S. Hollis Clayson, “The Family and the Father: The Grand Jatte and its Absences,” Readings in Nineteenth-Century Art, edited by Janis Tomlinson (Upper Saddle River: Prentice Hall, 1996), 222 and 223.

 

Camille Pissarro was responsible for La Grande Jatte appearing in the last Impressionist exhibition (1886). In a March 1886 letter to his son Lucien, he wrote:

“I told Degas that Seurat’s painting was extremely interesting.... If Degas doesn’t see it, then too bad for him; there isn't much that escapes him. We’ll see. …I’ve told them that if there’s a space problem that we’re willing to give up exhibiting some of our pictures, but that we reserve the right to choose who among us gets to make that choice.”

Excerpted in  Henri Dorra and John Rewald, Seurat (Paris: Editions d’Etudes et de Documents, 1960), 158.

 

Seruat’s artist-friend Paul Signac commented on Seurat’s intentions in Grande Jatte :

“When Seurat exhibited his manifesto painting A Sunday on the Grande Jatte in 1886, the two schools that were then dominant, the naturalist and the symbolist, judged it according to their own tendencies.
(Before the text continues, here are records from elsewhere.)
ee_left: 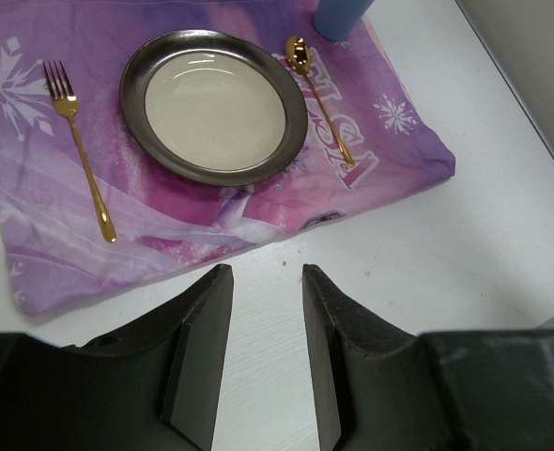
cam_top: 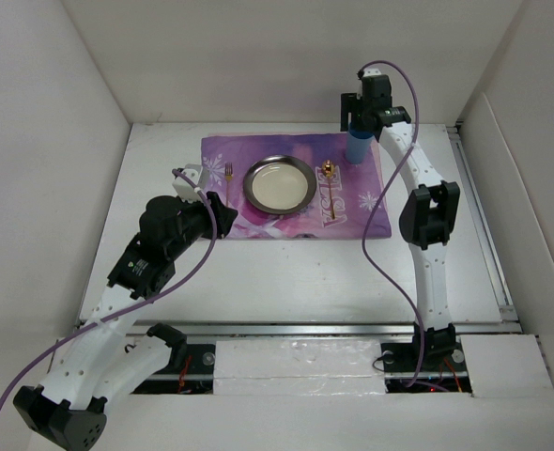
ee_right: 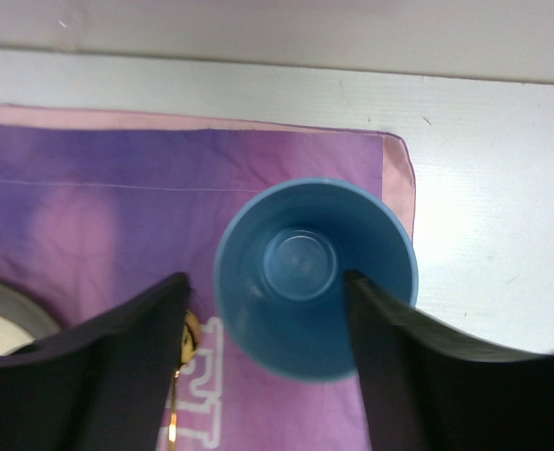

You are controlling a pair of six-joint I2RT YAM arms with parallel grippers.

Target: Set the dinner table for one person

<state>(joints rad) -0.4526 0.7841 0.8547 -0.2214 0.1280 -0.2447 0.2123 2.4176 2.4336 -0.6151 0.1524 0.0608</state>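
The dinner table [cam_top: 286,282] fills the middle of the top view, with the purple cloth [cam_top: 352,218] across its upper half. On the cloth lie the plate [ee_left: 213,103], the fork [ee_left: 80,155] to its left and the spoon [ee_left: 319,99] to its right. The blue cup [ee_right: 305,268] stands upright at the cloth's upper right corner. Our right gripper [ee_right: 266,296] straddles the cup with jaws spread, one finger clear and the other at or against the rim. We judge a slanted lift could catch that rim and tip the cup toward the spoon. Our left gripper [ee_left: 266,310] hangs over bare table with jaws parted, holding nothing.
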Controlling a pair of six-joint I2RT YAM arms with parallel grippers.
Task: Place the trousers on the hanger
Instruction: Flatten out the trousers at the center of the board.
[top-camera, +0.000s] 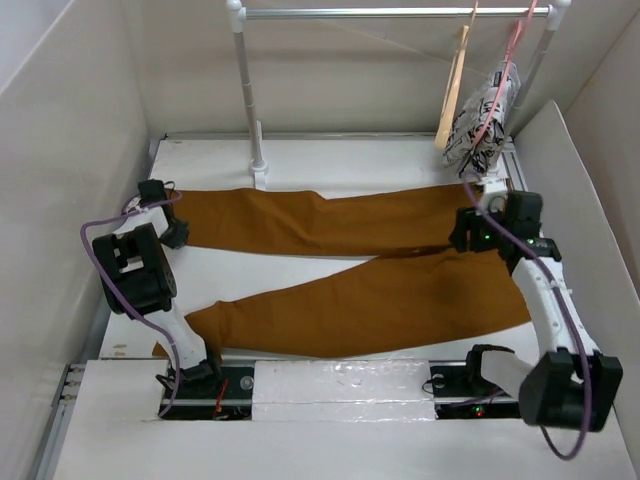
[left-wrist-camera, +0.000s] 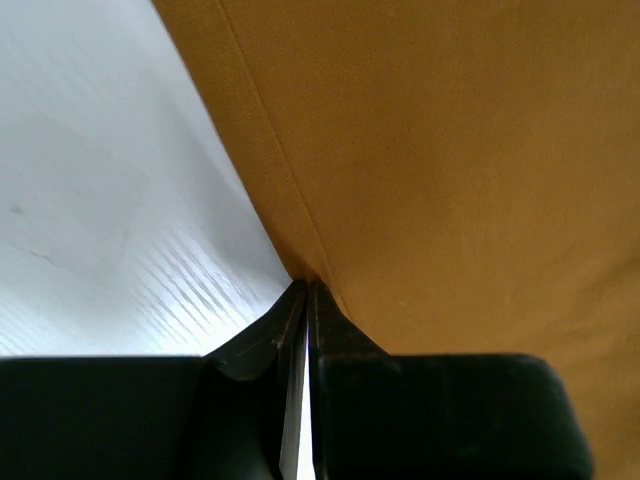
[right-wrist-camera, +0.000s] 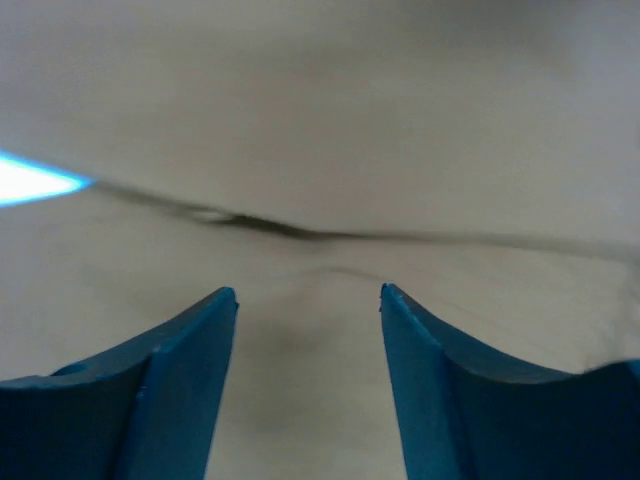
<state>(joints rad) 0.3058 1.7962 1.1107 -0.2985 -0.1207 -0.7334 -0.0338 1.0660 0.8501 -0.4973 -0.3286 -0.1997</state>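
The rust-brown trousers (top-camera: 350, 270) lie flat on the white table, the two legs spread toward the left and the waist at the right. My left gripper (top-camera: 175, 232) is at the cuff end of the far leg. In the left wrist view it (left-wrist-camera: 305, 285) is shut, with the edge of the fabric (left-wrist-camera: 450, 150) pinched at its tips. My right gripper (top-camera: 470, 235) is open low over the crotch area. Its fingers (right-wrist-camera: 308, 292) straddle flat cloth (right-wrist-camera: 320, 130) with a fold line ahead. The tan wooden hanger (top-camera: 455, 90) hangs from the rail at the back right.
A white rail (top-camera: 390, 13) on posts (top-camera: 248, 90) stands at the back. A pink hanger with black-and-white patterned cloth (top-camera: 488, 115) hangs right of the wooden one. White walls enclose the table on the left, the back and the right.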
J.K. Huysmans, Paul Alexis, and Robert Caze saw in it a Sunday spree of drapers’ assistants, apprentice charcutiers, and women in search of adventure, while Paul Adam admired the pharaonic procession of its stiff figures, and the Hellenist [Jean] Moréas saw panathenaic processions in it. But Seurat was simply seeking a luminous, cheerful composition, with a balance between verticals and horizontals, and dominantly warm, luminous colors with the most luminous white at the center. Only the infallible Félix Fénéon appropriately studied the technical contribution of the painting. Seurat’s interest in the subject was so slight that he told his friends: ‘I could equally have painted, in a different harmony, the combat between the Horatii and Curiatii.’ He had chosen a naturalist subject in order to tease the Impressionists, all of whose pictures he proposed to redo, in his own manner.”

Paul Signac, “Les Besoins individuals et la peinture,” Encyclopedie francaise,  A. de Monzie, ed., vol. 16 (Paris, 1935), 7-10 ; cited in John House, “Reading the Grande Jatte,” Art Institute of Chicago Museum Studies, vol. 14, no. 2 (1989): 115.

 

Seurat worked on the Grande Jatte painting in three separate campaigns. In the second one, Seurat made adjustments based on his new ideas about color theory. In the third one, he added a border. Inge Fiedler notes:

“Sometime in 1888, Seurat formulated the idea of colored borders and frames, and began adding painted edges to most of his pictures, including many of his earlier works. With these additions – usually consisting of colors approximately complementary to the adjacent areas of the painting proper – he wished to provide a visual transition between the interior of the painting and its frame. In order to add a painted border to La Grande Jatte, Seurat had to restretch the canvas, exposing portions of the support that had originally been part of the tacking margins. The top and left tacking edges were unprimed, so after Seurat enlarged the surface, he applied a layer of lead white to the entire border as a substrate for the colored dots. In addition to covering the existing tacking holes, the white layer also allowed for greater paint luminosity.”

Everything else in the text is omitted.